Post visual inspection elimination:
- dimension, licensedContent: we have no working theory on how to leverage this property (example '2d') as a feature in our model and would want to avoid any spurious correlations.
- liveBroadcastContent: we're looking for a view count independent of this state. This is because, consideration of this property would lead to an imbalance in the live videos available.
- localized: seems to have a dictionary of details like description again.

Need further review:
- definition: we'd have to inspect to see if a video not having the possibility of "hd" can have a strong impact on its views. correlation might be a good point to start.
- tags: might not be useful if, they have markers in them that indicate the channel name, it is likely to throw a model off.
- content_rating: due to sparse availability, this feature might not add significant value with it presence


##2
Finally, the features that we plan on extracting can be utilised to work up 2 different approaches:
- A 2-fold views prediction task based on the following features: 
  - title, topicCategories, duration: for first time content creators)
  - title, topicCategories, duration, categoryId, historical aggregates of (subcriber, view, like, favorite, comment count): for users who have created content in the past. An alternative approach could also be to make use of AR(I)MA(X) models with channel specific historical video stats data and exogenous variables like publishedAt.

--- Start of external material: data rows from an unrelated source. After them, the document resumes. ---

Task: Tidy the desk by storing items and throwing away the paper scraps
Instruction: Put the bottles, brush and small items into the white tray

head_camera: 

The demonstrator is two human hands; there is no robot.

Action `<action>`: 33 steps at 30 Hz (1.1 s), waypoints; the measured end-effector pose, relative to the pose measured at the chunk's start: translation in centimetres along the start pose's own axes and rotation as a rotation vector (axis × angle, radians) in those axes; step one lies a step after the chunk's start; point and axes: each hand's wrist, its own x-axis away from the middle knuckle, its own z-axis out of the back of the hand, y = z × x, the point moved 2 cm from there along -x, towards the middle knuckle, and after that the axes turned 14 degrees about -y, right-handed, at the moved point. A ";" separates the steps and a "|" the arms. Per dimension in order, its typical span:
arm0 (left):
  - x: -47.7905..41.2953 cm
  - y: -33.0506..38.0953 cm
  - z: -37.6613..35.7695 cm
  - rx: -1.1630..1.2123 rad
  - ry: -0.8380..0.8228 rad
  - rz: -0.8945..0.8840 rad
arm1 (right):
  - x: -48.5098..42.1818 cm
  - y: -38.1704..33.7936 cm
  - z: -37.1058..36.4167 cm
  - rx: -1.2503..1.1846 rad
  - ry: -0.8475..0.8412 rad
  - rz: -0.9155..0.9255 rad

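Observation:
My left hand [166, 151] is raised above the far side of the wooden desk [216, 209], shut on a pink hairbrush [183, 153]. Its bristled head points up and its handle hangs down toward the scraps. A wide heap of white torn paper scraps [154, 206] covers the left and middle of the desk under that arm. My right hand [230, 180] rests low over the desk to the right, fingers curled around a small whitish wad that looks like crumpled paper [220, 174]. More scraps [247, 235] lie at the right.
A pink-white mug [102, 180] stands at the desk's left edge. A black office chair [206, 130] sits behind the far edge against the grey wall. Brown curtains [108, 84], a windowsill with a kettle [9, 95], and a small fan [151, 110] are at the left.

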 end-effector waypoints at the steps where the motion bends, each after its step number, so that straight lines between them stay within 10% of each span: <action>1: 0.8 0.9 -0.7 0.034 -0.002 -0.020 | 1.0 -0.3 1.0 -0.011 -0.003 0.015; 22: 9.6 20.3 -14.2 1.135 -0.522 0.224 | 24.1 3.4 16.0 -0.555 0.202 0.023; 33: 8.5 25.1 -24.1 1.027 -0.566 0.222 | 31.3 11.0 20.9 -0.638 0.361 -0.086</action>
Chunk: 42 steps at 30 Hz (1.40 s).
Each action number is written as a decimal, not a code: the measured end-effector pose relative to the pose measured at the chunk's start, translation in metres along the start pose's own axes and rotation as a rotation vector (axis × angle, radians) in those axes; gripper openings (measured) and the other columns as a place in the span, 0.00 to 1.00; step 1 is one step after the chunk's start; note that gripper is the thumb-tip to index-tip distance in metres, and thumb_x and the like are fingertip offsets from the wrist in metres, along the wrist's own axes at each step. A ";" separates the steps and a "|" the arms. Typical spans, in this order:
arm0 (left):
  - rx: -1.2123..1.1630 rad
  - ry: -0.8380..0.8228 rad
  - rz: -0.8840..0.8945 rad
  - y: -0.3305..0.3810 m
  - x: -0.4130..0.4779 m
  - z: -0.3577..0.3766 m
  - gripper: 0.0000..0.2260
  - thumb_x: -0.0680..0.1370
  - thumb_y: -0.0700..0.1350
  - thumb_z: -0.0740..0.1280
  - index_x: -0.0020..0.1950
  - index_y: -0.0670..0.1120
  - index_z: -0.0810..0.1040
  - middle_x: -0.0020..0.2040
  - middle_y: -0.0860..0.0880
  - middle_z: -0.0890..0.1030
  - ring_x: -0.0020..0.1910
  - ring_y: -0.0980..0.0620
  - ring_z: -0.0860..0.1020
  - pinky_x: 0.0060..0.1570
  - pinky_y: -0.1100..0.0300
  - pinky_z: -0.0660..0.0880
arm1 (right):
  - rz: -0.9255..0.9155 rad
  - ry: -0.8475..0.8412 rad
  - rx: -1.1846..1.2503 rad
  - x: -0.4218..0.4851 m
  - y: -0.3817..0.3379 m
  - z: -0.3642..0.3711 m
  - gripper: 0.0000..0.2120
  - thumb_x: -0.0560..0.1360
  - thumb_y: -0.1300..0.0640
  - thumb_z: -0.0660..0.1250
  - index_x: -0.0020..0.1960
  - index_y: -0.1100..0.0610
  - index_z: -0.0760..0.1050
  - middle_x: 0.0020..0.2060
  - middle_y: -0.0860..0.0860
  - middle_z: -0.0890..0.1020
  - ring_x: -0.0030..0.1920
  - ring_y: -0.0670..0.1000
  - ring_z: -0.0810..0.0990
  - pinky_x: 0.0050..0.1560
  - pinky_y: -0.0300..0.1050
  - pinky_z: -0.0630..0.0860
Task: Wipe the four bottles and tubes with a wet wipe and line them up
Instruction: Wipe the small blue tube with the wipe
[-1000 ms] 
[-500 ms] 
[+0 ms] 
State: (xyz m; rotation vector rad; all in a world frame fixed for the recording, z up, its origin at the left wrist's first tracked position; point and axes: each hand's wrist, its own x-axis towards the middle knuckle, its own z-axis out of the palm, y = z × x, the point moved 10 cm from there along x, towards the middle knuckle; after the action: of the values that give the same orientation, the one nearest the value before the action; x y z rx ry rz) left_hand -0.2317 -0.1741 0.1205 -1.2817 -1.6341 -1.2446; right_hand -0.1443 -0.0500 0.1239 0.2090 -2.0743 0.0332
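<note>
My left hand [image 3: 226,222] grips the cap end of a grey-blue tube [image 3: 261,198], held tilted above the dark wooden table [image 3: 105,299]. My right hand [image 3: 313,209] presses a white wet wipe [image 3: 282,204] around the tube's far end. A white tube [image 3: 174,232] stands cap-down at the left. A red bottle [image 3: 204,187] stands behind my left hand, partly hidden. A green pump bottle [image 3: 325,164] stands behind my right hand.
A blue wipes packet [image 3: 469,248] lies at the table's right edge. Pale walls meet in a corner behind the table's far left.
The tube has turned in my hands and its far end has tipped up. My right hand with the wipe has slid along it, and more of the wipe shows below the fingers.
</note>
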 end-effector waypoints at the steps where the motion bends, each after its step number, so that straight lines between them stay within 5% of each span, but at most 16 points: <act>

- tags, definition, and contentRating need to be evaluated further to look for possible correlations.
- Since users don't interact with descriptions before watching a video, in most cases, it might be worth further evaluation too.
- total viewCount, videoCount features might need a further evaluation for its utility with aggregate calculations in regression based models.






In [37]:
!git clone https://github.com/ajinkyabhanudas/SIADS696.git

Cloning into 'SIADS696'...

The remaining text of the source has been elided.